Caring council, UW taking action on community survey targets

Friday, October 15, 2004

A hypothetical local senior citizen has untreated diabetes and some teeth that need dental attention. She might not go to the doctor, and especially not to the dentist, because she can't afford to pay the bill or the high deductible her insurance company imposes.

Or it could be that she can't get to the doctor easily -- she has no car and isn't aware that transportation is available.

What the Community Caring Council and the United Way of Southeast Missouri have discovered through their three-year community assessment partnership plan is that the major problems the community faces -- transportation, affordable medical care, drug and alcohol abuse, and family issues -- are intertwined.

At a Thursday morning meeting the council and the United Way said they are now ready to consolidate community efforts to make them more efficient and make people more aware.

Jeff Brune, director of the Cape Girardeau County Transit Authority, said the transit office is already implementing some of the goals.

Although $728,934 is coming into the county for operating funds "transportation is still our No. 1 problem," Brune said. "That screams for the need for coordination."

Surveys and other information-gathering is already underway, Brune said, to create a system that will put all transportation services under one agency and model it after the system working now in Paducah, Ky., a city similar in size to Cape Girardeau.

"Paducah combined its resources and services and the number of people riding just went through the roof," Brune said.

Education and awareness are also goals of the committee working on affordable health care.
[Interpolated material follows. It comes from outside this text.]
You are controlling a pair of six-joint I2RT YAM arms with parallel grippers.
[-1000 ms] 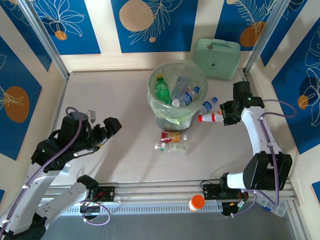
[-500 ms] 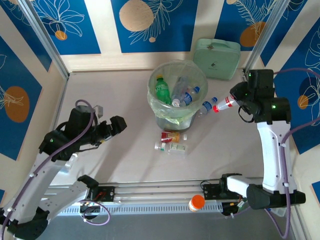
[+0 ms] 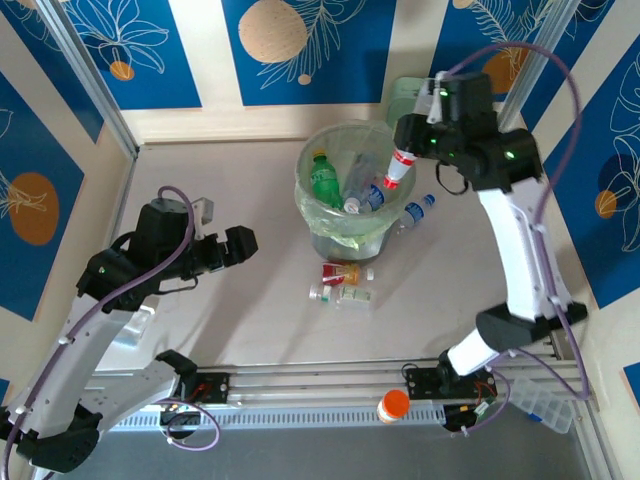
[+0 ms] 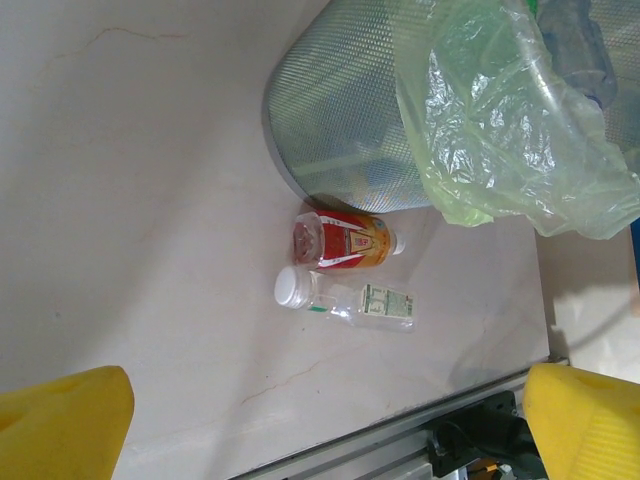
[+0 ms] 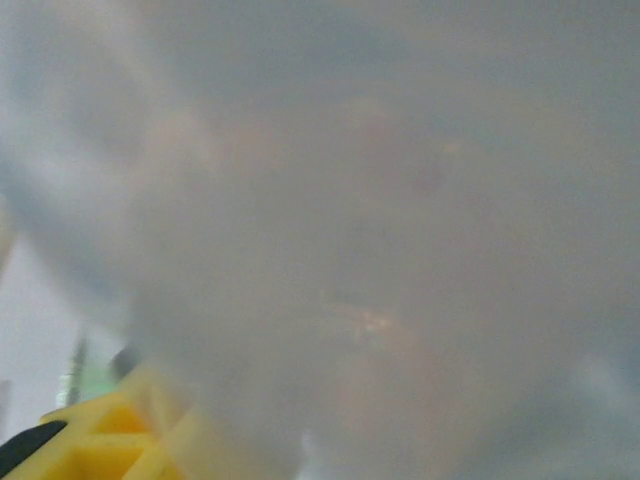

Judy Aslin of Southeast Missouri Hospital said that low-income and other underserved people need especially to be reached and informed.

Many low-income and uninsured people are unaware of Cross Trails Clinic, which now has a dentist in its Cape Girardeau clinic and offers a sliding scale for people who have trouble meeting their deductible.

Interdependent on each other also are affordable medical care and greater awareness of mental health treatment. Tim Gould, president of New Visions, said that depression, stress and anxiety can be the result and the cause of illness. What's needed most, Gould said, is to rid the public of the stigma attached to mental illness.

And alcohol and drug abuse are often linked with mental health, said Marla Mills of the United Way. Along with educating the public about the effects of substance abuse and the awareness of treatment, Mills said that access is another dimension that must be addressed.

Families who need help with parenting skills, violence, housing issues and other quality of life issues aren't reached, said Denise Stewart of the area Girl Scouts council.

"We have programs people don't come to, probably because they don't have transportation," she said. "We want to create awareness of our program."

Stewart mentioned Love INC (Love In the Name of Christ) as one possible community resource that can serve as a clearinghouse for people who have various family needs. Having one agency fielding requests will make it easier to reach more people, she said.

"We want children to be successful," she said. "We want families to be self-sufficient. It's not too much to ask."

The Community Caring Council is the umbrella organization coordinating all the agencies dealing with the four community needs.

"We've been talking about coordination for a long time," United Way director Nancy Jernigan said. "It's time now to take the next step."